Machine Learning-Based Performance Prediction of Big Data Applications on Future Hardware




Building new hardware, and especially a next-generation microprocessor, is costly. Hardware manufacturers such as Intel and AMD rely on detailed architectural simulation to estimate the performance of yet to built hardware. Unfortunately, simulation is extremely slow. On top of that, emerging Big Data workloads that process large amounts of data further slow down the simulation. 

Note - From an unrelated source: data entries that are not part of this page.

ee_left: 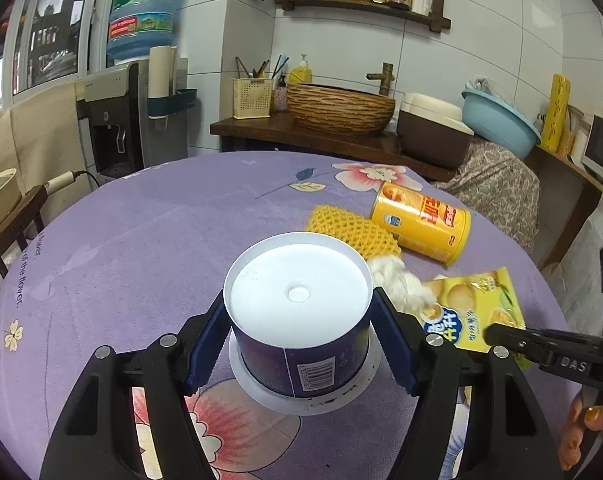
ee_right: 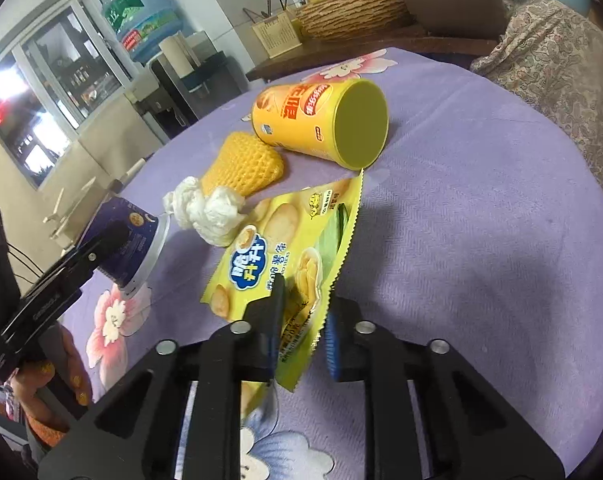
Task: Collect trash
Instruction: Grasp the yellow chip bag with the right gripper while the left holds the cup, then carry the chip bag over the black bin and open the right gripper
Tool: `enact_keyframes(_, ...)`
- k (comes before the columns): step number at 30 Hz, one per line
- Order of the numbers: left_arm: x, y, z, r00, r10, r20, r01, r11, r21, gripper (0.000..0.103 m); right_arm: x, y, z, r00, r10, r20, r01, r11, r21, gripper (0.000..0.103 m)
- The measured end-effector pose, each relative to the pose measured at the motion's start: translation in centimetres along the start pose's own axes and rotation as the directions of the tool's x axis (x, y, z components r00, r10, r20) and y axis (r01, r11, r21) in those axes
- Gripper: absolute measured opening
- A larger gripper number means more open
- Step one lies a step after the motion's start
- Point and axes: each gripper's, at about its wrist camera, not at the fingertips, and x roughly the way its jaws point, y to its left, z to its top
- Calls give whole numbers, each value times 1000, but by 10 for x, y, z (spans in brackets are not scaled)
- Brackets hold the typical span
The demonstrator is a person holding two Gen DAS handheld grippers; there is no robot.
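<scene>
Your left gripper (ee_left: pixel 299 344) clamps the sides of an upturned purple paper tub (ee_left: pixel 301 320), its blue pads (ee_left: pixel 207 344) pressing each flank; the tub stands mouth-down on its white lid rim, white base facing up, on the purple floral tablecloth (ee_left: pixel 141 240).

Your right gripper (ee_right: pixel 301 332) has its jaws drawn narrow around the near corner of a yellow snack bag (ee_right: pixel 289 256), the bag's serrated edge running between the pads (ee_right: pixel 333 344); the frames do not show clearly whether both pads press it. The bag's near corner is lifted off the cloth while its far end lies flat.

Just beyond the bag, to the left of your right gripper, sits a crumpled white tissue (ee_right: pixel 209 212), touching the bag's far edge. Behind the tissue lies a yellow foam fruit net (ee_right: pixel 241 164). Farthest out, a yellow chip canister (ee_right: pixel 321 120) rests on its side, its end facing your right gripper, just beside the net.
</scene>
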Motion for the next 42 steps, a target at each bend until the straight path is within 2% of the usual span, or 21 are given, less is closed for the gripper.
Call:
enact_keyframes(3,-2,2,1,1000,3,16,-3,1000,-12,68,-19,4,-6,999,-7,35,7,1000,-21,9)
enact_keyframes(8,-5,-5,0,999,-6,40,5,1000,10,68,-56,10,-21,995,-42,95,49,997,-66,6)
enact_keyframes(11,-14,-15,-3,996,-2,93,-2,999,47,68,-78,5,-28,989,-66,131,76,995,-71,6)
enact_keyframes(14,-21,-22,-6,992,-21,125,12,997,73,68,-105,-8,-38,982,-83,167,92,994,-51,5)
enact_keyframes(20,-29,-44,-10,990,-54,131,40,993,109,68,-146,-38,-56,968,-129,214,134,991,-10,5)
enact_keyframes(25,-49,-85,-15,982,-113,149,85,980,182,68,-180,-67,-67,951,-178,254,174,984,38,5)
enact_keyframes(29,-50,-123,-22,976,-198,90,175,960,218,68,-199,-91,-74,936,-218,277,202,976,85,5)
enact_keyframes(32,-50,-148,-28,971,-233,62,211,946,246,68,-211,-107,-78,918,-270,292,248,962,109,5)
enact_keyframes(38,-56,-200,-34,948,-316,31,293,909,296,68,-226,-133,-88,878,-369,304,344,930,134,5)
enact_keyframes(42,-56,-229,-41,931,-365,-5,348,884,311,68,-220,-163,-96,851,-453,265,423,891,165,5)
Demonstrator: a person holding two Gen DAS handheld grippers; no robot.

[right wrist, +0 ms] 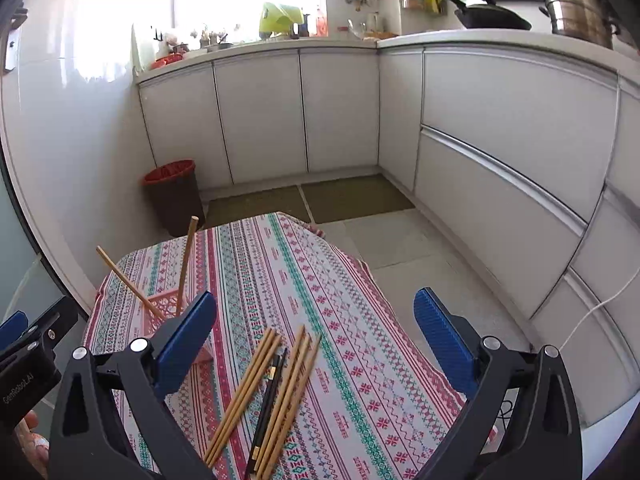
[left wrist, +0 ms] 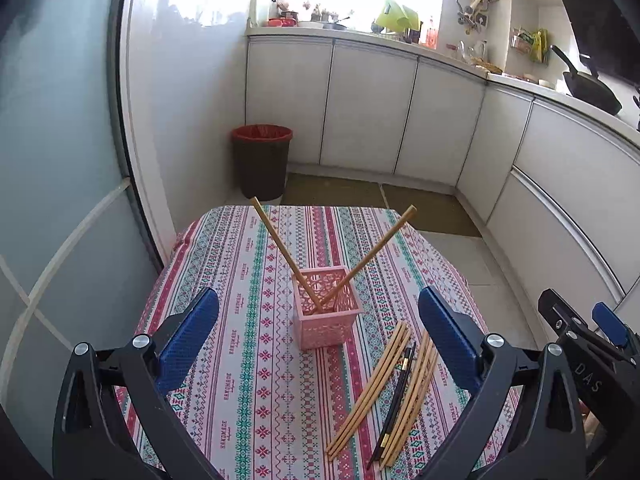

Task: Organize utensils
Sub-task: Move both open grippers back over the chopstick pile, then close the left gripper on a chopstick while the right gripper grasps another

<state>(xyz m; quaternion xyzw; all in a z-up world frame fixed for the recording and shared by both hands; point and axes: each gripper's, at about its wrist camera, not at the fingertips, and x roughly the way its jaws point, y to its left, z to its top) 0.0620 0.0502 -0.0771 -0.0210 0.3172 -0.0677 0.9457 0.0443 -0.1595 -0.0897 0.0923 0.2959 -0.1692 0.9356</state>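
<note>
A pink lattice basket (left wrist: 325, 307) stands on the patterned tablecloth (left wrist: 248, 280) and holds two wooden chopsticks (left wrist: 280, 246) that lean apart. Several wooden chopsticks (left wrist: 374, 380) and one black chopstick (left wrist: 394, 396) lie loose to its right. My left gripper (left wrist: 318, 340) is open and empty, above the cloth just in front of the basket. In the right wrist view the loose chopsticks (right wrist: 256, 388) lie in front of my right gripper (right wrist: 316, 344), which is open and empty. The basket (right wrist: 160, 312) shows partly behind its left finger.
A dark bin with a red liner (left wrist: 262, 160) stands on the floor beyond the table. White cabinets (left wrist: 368, 108) run along the back and right. The table's far edge (left wrist: 320, 208) and right edge (right wrist: 360, 272) drop to the floor.
</note>
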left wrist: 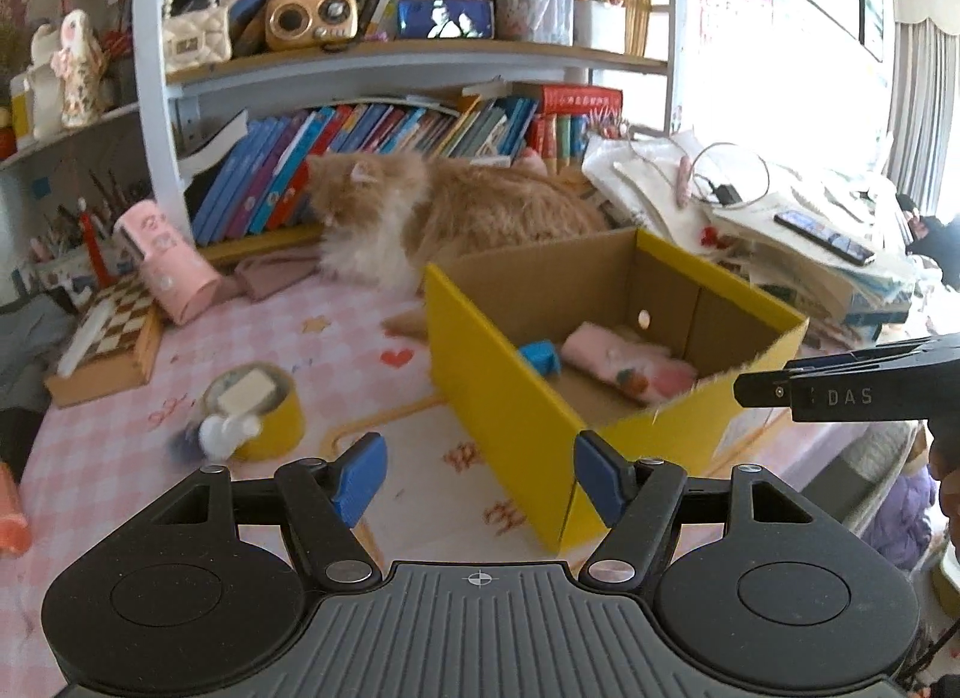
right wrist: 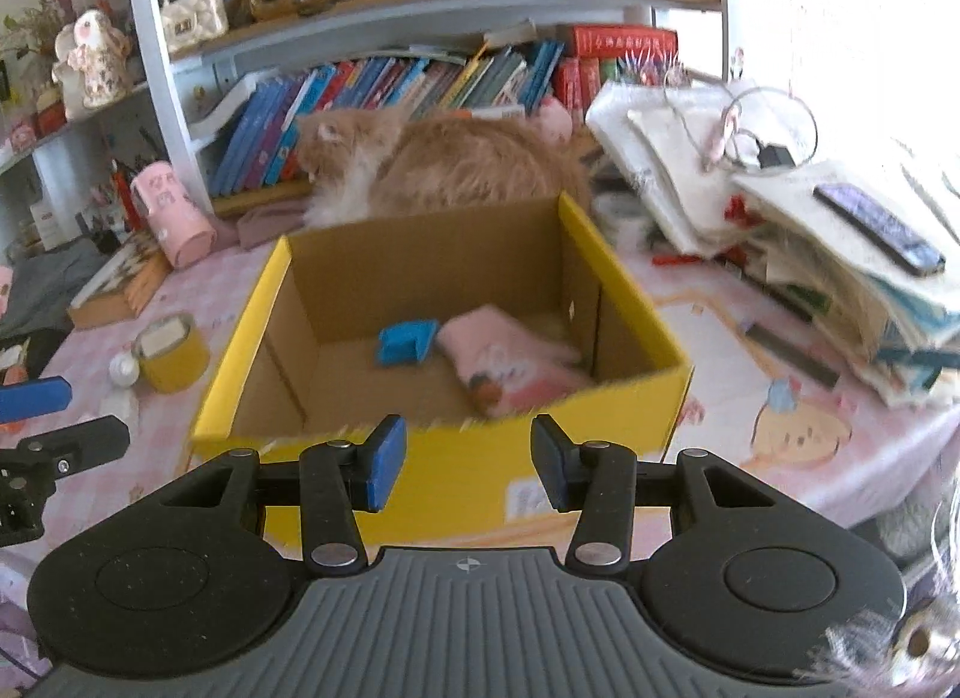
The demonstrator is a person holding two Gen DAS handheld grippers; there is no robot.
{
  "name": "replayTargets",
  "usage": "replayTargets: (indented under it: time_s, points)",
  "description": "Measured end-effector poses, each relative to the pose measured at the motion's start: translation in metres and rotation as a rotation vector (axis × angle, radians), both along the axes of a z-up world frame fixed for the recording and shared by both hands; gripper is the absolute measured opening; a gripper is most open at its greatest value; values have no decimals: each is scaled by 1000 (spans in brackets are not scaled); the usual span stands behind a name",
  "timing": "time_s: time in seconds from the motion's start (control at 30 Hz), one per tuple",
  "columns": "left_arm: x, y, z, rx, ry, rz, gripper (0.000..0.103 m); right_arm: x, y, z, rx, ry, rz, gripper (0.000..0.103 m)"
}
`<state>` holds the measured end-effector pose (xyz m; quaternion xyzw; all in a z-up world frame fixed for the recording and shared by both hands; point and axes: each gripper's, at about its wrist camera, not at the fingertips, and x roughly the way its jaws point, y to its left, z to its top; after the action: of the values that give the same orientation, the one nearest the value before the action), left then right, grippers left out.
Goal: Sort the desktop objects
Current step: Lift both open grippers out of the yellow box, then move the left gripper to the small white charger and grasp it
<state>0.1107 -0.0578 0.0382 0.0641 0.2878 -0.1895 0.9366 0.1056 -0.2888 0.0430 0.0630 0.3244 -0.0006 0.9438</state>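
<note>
A yellow cardboard box stands open on the pink desk. Inside lie a small blue block and a pink pouch. My left gripper is open and empty, just in front of the box's near left corner. My right gripper is open and empty, hovering at the box's near wall. A yellow tape roll with a small white bottle beside it sits left of the box.
An orange cat lies behind the box by the bookshelf. A pink cylinder and a chessboard box sit at the far left. A pile of papers with a phone fills the right side.
</note>
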Motion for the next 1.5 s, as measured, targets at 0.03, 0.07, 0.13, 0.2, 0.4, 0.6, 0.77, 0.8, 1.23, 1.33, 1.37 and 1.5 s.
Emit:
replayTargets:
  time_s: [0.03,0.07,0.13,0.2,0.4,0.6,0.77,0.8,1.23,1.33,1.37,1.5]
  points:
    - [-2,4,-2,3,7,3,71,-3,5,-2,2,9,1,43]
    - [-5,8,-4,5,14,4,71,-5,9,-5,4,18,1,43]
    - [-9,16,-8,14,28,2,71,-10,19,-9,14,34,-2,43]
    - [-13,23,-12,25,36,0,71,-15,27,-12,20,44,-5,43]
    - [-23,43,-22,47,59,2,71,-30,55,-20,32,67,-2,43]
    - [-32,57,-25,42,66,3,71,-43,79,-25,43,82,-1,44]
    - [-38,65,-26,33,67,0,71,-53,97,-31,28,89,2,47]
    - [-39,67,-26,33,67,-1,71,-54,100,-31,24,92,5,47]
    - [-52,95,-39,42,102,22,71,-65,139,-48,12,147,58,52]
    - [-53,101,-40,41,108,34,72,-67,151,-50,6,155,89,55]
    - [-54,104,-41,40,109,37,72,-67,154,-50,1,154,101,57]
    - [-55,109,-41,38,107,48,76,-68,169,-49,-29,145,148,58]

An alternative to simulation is the use of analytical modeling. Unfortunately, the complexity and scale of modern processors severely limit the use of analytical models. In this project, we will explore machine learning approaches to predict the performance of Big Data applications on unseen future hardware. We first profile applications to collect an interesting feature set using performance counters on existing processors. We then explore different machine learning models to predict the performance of applications on unseen hardware. Our primary focus is to understand how the performance of Big Data applications scales as we build new generations of more powerful machines.


The main goal of this project is to predict the performance of Big Data applications on non-existing hardware. We expect the student to perform the following tasks:

(1) Choose a representative set of Big Data applications and learn to execute the chosen applications on several existing machines with Intel and AMD processors;
(2) Collect some interesting features of each application using performance counter hardware;
(3) Build a machine learning model to predict the performance of applications on future hardware with increasingly more cores and powerful processors;
(4) Demonstrate the prediction accuracy of the newly built model.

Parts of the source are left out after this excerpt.